И Всевышний голосом сказочника поведал:
– Впервые на Красной площади стольного града закопали юродивого в одна тысяча каком-то далеком году, если память не изменяет, в царствование Ванюшки беспредельщика, он у вас еще Иваном Грозным кличется. Тогда с великим благоговением было предано земле бездыханное тело почившего в Бозе мученика, светлой памяти Василия Блаженного. Святой жизни был тот человек и над могилой праведника признательные соотечественники возвели алтарный придел при Покровском соборе. Ты хорошенько запомни, дружище, бывает юродивые Христа ради, а бывает и сатаны ради. Но главное, времена наступают такие, что между ними не сразу проявится, не враз обнаружиться разница, я и сам иногда допускаю оплошность, неожиданно попадаю впросак. Тут важно, с какой стороны посмотреть, в какие времена и в каком настроении. Иной раз кинешь взгляд и залюбуешься ослепительным ореолом святости, просто глаз слепит. Но пройдет какой-нибудь десяток лет и на месте нимба такие рога прорастут, обалдеешь, словно бивни у мамонта. А это самый верный признак того, что пройдет еще недолгое время и на месте роскошных рогов здоровенный нимб обнаружится, еще большей, еще лучезарнейшей святости. Поэтому, как только вымахают над ленинским мавзолеем рога лохматющие, не пугайтесь, и ни в коем случае не торопитесь со скорыми выводами. Неровен час, еще такое красное солнышко над забором Кремля воссияет, что и Моисею на Синайской горе у пылающего куста терновника не привиделось.
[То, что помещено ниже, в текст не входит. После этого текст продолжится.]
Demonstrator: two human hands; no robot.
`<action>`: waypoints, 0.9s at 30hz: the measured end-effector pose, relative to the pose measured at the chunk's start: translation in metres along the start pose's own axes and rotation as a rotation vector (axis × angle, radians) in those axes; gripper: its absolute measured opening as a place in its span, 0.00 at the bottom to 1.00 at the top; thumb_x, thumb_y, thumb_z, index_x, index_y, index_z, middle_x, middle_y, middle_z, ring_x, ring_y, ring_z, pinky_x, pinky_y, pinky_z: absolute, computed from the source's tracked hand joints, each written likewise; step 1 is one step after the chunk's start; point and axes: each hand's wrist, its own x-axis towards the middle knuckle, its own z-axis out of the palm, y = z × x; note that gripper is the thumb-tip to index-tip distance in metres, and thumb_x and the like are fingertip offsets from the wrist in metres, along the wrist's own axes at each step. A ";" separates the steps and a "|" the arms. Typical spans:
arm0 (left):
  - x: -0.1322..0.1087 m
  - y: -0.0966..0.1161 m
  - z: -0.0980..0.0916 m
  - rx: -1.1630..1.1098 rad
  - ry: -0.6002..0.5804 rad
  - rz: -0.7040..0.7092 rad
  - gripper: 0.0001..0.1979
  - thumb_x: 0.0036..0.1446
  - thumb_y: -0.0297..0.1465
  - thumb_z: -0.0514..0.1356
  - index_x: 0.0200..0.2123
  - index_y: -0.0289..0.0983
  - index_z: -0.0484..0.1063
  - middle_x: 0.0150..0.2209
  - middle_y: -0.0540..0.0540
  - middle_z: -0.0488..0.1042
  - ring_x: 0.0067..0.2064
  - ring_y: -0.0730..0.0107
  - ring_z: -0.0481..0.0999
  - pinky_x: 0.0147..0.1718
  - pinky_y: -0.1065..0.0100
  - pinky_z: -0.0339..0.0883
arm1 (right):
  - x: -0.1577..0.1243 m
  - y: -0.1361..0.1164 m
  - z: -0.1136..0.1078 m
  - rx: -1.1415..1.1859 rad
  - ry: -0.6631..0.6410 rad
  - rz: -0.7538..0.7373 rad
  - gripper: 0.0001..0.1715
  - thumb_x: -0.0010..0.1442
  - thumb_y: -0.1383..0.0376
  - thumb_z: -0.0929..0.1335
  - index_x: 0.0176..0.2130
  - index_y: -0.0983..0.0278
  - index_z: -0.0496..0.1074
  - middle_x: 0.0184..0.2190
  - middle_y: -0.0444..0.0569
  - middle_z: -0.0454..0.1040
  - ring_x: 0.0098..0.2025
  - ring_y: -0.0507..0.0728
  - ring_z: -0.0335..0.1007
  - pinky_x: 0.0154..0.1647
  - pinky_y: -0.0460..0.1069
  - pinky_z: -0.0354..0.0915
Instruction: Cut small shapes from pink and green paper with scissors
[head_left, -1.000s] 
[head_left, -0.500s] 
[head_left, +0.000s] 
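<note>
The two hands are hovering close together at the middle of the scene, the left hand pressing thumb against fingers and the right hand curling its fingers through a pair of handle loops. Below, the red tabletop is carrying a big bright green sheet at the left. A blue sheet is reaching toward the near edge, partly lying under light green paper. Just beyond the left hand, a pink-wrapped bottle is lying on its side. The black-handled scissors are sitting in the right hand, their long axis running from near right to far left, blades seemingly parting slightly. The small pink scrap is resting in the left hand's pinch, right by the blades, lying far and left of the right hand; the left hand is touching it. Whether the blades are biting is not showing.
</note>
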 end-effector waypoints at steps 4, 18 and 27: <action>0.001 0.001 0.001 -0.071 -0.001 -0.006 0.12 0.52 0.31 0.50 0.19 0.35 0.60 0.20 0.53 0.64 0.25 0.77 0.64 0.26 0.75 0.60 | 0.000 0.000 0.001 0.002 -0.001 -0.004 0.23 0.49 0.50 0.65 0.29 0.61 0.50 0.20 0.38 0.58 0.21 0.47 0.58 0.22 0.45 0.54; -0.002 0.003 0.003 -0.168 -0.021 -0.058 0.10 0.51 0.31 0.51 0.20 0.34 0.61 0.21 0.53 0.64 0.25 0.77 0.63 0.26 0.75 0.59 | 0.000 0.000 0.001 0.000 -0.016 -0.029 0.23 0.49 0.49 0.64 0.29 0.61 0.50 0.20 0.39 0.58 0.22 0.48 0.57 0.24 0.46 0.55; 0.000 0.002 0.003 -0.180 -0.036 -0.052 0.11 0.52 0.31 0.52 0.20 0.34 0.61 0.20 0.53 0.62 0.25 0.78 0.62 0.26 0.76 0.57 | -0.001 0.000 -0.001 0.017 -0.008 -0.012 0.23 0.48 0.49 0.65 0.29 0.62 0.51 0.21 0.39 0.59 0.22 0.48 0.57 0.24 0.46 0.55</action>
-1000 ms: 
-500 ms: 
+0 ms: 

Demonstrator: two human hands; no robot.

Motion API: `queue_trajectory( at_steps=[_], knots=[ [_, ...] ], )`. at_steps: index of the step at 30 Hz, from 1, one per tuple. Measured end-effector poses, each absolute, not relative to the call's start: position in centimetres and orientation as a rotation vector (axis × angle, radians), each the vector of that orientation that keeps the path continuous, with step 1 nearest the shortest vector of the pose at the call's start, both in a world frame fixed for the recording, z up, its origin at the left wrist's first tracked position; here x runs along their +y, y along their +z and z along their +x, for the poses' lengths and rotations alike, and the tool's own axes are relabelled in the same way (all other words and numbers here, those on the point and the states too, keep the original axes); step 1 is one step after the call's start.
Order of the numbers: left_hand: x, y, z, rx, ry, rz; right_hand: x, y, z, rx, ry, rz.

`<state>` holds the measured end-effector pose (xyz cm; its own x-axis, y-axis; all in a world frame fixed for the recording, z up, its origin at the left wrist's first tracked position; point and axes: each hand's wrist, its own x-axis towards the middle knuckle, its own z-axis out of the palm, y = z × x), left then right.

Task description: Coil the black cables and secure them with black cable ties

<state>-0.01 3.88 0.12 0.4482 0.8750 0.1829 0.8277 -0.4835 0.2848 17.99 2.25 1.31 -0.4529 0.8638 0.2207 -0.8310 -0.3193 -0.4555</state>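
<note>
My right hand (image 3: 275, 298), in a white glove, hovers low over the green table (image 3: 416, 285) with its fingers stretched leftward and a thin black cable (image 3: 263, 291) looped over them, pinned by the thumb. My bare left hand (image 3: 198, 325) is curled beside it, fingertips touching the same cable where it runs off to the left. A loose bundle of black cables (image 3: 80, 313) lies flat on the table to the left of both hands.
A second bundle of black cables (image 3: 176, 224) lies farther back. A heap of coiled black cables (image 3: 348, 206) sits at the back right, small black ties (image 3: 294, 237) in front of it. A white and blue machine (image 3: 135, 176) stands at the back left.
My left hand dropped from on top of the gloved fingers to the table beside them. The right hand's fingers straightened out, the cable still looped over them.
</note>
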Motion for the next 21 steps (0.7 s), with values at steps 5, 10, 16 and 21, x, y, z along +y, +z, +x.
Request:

Василий Иванович и без дополнительного трепа понимал отношение Создателя к вождям мирового пролетариата и ничего нового для себя в этой обличительной речи не обнаружил. Он давно уже логически вычислил, что на небесах откровенно завидуют бессмертию Ильича, видят в нем серьезного соперника и всякими дешевыми приемами пытаются подмочить репутацию гения. Тем не менее, пользуясь случаем, комдив поинтересовался:
– И все-таки, если без Ваших обычных закидонов, в чем разница между египетскими фараонами и нашим Владимиром Ильичом?
– Да никакой значительной разницы между ними не вижу, – без тени сомнения заявил Создатель. – В Египте, одуревшие от власти фараоны, вознамерился с помощью рабского труда подневольных людей сгоношить себе вожделенное бессмертие. А у вас кучка бездарных идиотов, нафараонив бренно тело смутьяна, дерзнула учинить победу над смертью. Методы, до смешного похожие, а цель одинаково глупа и бессмысленна, бездарней, чем строительство Вавилонской башни, по- моему. Ты как представляешь себе воскрешение Ильича? Вот очухается он, придет в кабинет, а какой дурак тебе свое главное место в кремлевских покоях уступит. Начнет болтаться среди занятых важными государственными делами людей, как дерьмо в проруби, пока не загремит по пятьдесят восьмой статье уголовного кодекса, а не то, чего доброго, и ледоруба отведает. Лучше ему уже не высовываться, лежи себе, наслаждайся величием. Так что, не теряй времени даром, Василий, торопись сделать что-нибудь хорошее за время, которого достаточно отпущено тебе. Правда, за победу над жабами, ордена у нас еще не придумали, не могу обещать триумфальную встречу. Желаю удачного поиска затонувшей подарочной трубки. Не забывай про Меня, нет-нет да позванивай.